Sarah, 42, had undergone a “brutal” labour, first enduring her vagina being cut before suction then forceps were introduced to aid her son’s delivery. Sarah’s tear reached the external anal sphincter, classed as third degree compared with Karen’s fourth degree injury, which had also ripped through the internal sphincter. Together they are known as ‘obstetric anal sphincter injury’ or OASI.
Having had an epidural, rendering her unable to feel any sensation, Sarah, who has asked not to be fully identified to protect her son, wasn’t aware of the damage that had been done until she was handed a consent form as she was rushed into theatre for repair. “The form listed potential risks such as bowel incontinence, sexual dysfunction, pelvic prolapse… I was terrified,” Sarah says.
She acknowledges she’s one of the lucky ones because her injury was immediately repaired “so I don’t leak during sex and I’m not acutely incontinent”. Keighley points out that outcomes are “remarkably good” for injuries immediately detected and treated.
But Sarah still developed post-natal depression and PTSD. “I rejected motherhood in the early months,” she says. Eight years later she still has nerve damage, which affects sexual sensation as well as the ability to anticipate when she needs the loo.
“I feel like my body was collateral damage. As long as the baby is fine, you don’t matter,” she says.
Sarah believes “birth injury is a feminist issue,” explaining she was denied an elective Caesarian section despite reaching only 5ft 2in in height while her son’s father is more than 6ft.
Keighley says mothers-to-be should be better informed about risks, which include small women carrying big babies; maternal diabetes; mothers being of Asian ethnicity; and a first vaginal delivery.

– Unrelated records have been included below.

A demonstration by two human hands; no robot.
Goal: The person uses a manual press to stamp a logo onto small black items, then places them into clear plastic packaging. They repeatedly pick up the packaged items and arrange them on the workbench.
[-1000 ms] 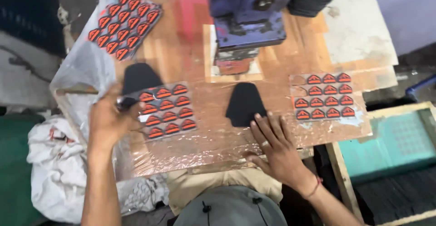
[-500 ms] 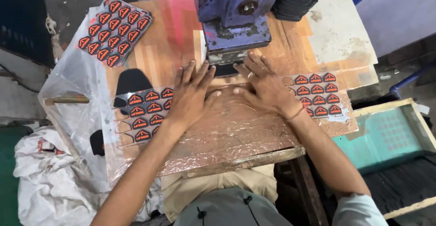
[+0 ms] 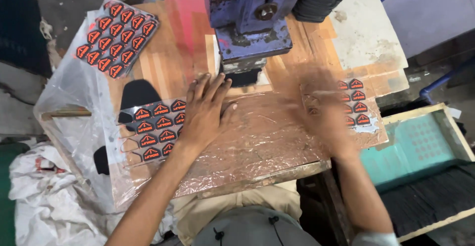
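Presently, the left hand (image 3: 205, 110) is pressing flat and open, gripping nothing, beside the black piece (image 3: 243, 77) under the blue press (image 3: 252, 18) at the counter's far edge; the right hand (image 3: 324, 110) is blurring over the right sticker sheet (image 3: 357, 102), grip indeterminable. Next step likely requires clearing fingers before pressing.

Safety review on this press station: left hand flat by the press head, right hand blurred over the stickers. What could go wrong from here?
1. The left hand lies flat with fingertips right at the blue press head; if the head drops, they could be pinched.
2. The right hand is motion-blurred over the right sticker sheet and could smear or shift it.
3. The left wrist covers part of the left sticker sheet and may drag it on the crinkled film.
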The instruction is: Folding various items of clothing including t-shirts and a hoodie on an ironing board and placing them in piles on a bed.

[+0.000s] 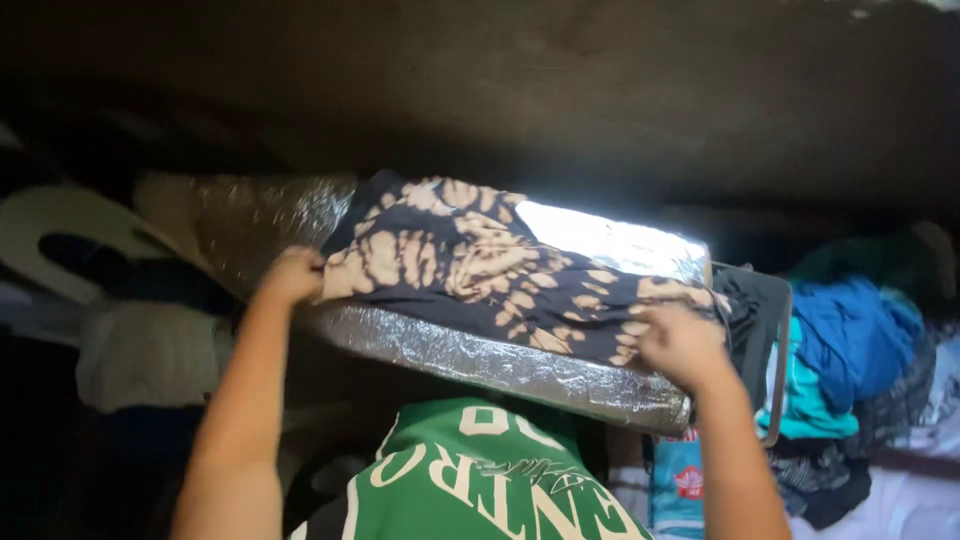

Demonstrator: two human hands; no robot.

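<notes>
Left hand [292, 275] is gripping the near-left corner of the dark, tan-blotched cloth [480, 265]; your right hand [682, 345] is pressing, fingers curled, on its right edge. Cloth is lying atop the silver foil-covered board [480, 362], whose far half is showing bare. Clothes pile [850, 340] is crowding the board's right end.

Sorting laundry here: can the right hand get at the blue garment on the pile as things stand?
Probably yes: the right hand rests on the patterned cloth, and the blue garment lies uncovered just beyond it.

Both hands, left hand [290, 275] and right hand [680, 343], press a dark patterned cloth [480, 260] onto a silver-covered board [520, 370]
</notes>
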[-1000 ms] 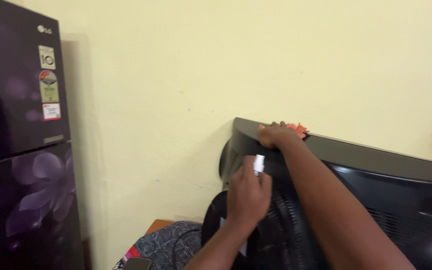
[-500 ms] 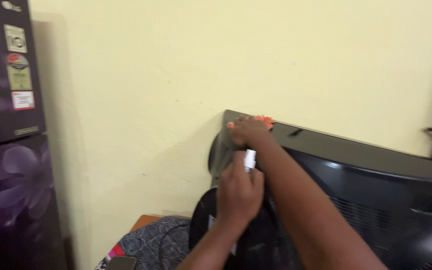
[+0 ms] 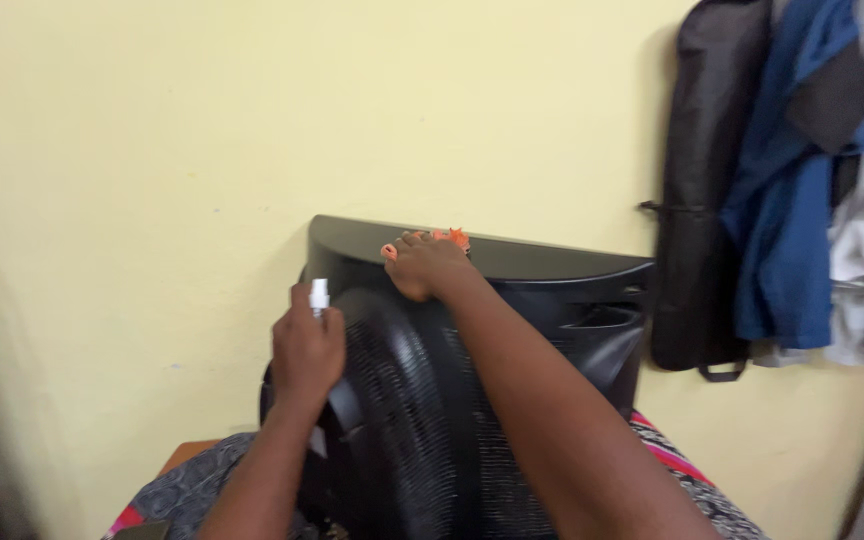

There also needs to be “careful protection of the perineum, with mothers encouraged not to push as the baby’s head crowns to ensure the shoulders are delivered slowly – that’s when a baby can shoot out like a cork and cause damage,” he says, adding that if women need to be cut it should be at a 60-degree angle, away from the perineum.
Finally, there should be routine examination after assisted deliveries to detect injury to the sphincter muscle.
“Frankly, someone needs to stick their fingers up your bottom if you’ve had a forceps delivery,” Karen says. “It sounds disgusting – but anal incontinence is far worse.”
MASIC is calling on the NHS to implement a seven-point plan to reduce birth injuries, including training for medical professionals and awareness for pregnant women as well as specialist clinics and psychological support. A trial has seen the risk of severe injury decrease by 20 per cent.
“I had to have counselling to help me come to terms with what happened to me,” Karen says. “I was bitter for a long time.”
Remarkably, however, her experience didn’t put her off as two years later a son, now eight, joined the family. “Of course he was born by elective Caesarean, although I was petrified in case I went into premature labour,” Karen explains. “But I’m pigheaded – I didn’t want one doctor’s negligence to deprive us of our family.
“I also wanted to experience birth without the trauma. Consequently I can watch my children playing together now and say it has been worth everything I went through.”
But, as Sarah says, is that a price women themselves should still accept having to pay?